### What is being asked
Nothing should be left out: repeat all the data exactly.

### Raw data
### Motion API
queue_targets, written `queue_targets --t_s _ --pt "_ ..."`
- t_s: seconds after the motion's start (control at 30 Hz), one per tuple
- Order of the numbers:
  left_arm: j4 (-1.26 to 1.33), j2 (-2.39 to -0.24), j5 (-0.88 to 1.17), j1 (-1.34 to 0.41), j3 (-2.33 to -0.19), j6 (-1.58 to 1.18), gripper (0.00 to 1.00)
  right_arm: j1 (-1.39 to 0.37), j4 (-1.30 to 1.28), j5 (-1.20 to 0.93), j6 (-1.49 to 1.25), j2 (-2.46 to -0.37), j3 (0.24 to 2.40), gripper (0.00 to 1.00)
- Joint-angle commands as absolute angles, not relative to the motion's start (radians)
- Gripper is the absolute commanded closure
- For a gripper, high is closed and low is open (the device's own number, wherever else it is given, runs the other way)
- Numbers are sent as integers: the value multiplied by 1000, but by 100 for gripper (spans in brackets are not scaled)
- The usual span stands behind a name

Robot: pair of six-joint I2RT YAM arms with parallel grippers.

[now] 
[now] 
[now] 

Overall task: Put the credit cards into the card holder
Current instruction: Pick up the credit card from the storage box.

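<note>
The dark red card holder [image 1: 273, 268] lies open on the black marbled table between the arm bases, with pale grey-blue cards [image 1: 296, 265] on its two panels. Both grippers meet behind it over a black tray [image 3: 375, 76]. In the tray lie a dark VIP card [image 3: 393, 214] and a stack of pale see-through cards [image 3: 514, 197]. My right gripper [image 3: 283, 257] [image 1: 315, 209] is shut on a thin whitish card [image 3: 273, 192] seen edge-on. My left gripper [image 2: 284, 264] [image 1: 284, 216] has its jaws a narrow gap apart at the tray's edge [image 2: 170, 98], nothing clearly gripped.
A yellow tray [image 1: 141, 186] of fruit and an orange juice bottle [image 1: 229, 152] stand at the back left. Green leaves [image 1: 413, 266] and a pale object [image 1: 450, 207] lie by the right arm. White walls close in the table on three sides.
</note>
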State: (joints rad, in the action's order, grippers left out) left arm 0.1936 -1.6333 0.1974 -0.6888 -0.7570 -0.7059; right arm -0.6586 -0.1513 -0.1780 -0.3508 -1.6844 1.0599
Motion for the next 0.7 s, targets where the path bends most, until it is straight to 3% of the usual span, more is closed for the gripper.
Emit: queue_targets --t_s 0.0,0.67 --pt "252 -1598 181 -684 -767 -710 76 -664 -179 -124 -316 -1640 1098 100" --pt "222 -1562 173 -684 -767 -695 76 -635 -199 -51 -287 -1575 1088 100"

### Solution
### Motion API
queue_targets, written `queue_targets --t_s _ --pt "_ ..."`
- t_s: seconds after the motion's start (control at 30 Hz), one per tuple
- Order of the numbers:
  left_arm: j4 (-1.26 to 1.33), j2 (-2.39 to -0.24), j5 (-0.88 to 1.17), j1 (-1.34 to 0.41), j3 (-2.33 to -0.19), j6 (-1.58 to 1.18), gripper (0.00 to 1.00)
  right_arm: j1 (-1.39 to 0.37), j4 (-1.30 to 1.28), j5 (-1.20 to 0.93), j6 (-1.49 to 1.25), j2 (-2.46 to -0.37), j3 (0.24 to 2.40), gripper (0.00 to 1.00)
- Joint-angle commands as absolute angles, not relative to the motion's start (radians)
- Gripper is the absolute commanded closure
- For a gripper, high is closed and low is open (the device's own number, wherever else it is given, runs the other way)
- Numbers are sent as integers: the value multiplied by 1000, but by 100 for gripper (spans in brackets are not scaled)
- The usual span stands behind a name

Robot: pair of six-joint I2RT YAM arms with parallel grippers.

[now] 
[now] 
[now] 

Overall task: Put the credit cards into the card holder
Current instruction: Pick up the credit card from the storage box.

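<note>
The dark red card holder [image 1: 273, 268] lies open on the black marbled table between the arm bases, with pale grey-blue cards [image 1: 296, 265] on its two panels. Both grippers meet behind it over a black tray [image 3: 375, 76]. In the tray lie a dark VIP card [image 3: 393, 214] and a stack of pale see-through cards [image 3: 514, 197]. My right gripper [image 3: 283, 257] [image 1: 315, 209] is shut on a thin whitish card [image 3: 273, 192] seen edge-on. My left gripper [image 2: 284, 264] [image 1: 284, 216] has its jaws a narrow gap apart at the tray's edge [image 2: 170, 98], nothing clearly gripped.
A yellow tray [image 1: 141, 186] of fruit and an orange juice bottle [image 1: 229, 152] stand at the back left. Green leaves [image 1: 413, 266] and a pale object [image 1: 450, 207] lie by the right arm. White walls close in the table on three sides.
</note>
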State: (joints rad, in the action's order, grippers left out) left arm 0.1936 -1.6333 0.1974 -0.6888 -0.7570 -0.7059; right arm -0.6586 -0.1513 -0.1780 -0.3508 -1.6844 1.0599
Motion for the next 0.7 s, targets where the path bends most, until it is straight to 3% of the usual span, more is closed for the gripper.
Emit: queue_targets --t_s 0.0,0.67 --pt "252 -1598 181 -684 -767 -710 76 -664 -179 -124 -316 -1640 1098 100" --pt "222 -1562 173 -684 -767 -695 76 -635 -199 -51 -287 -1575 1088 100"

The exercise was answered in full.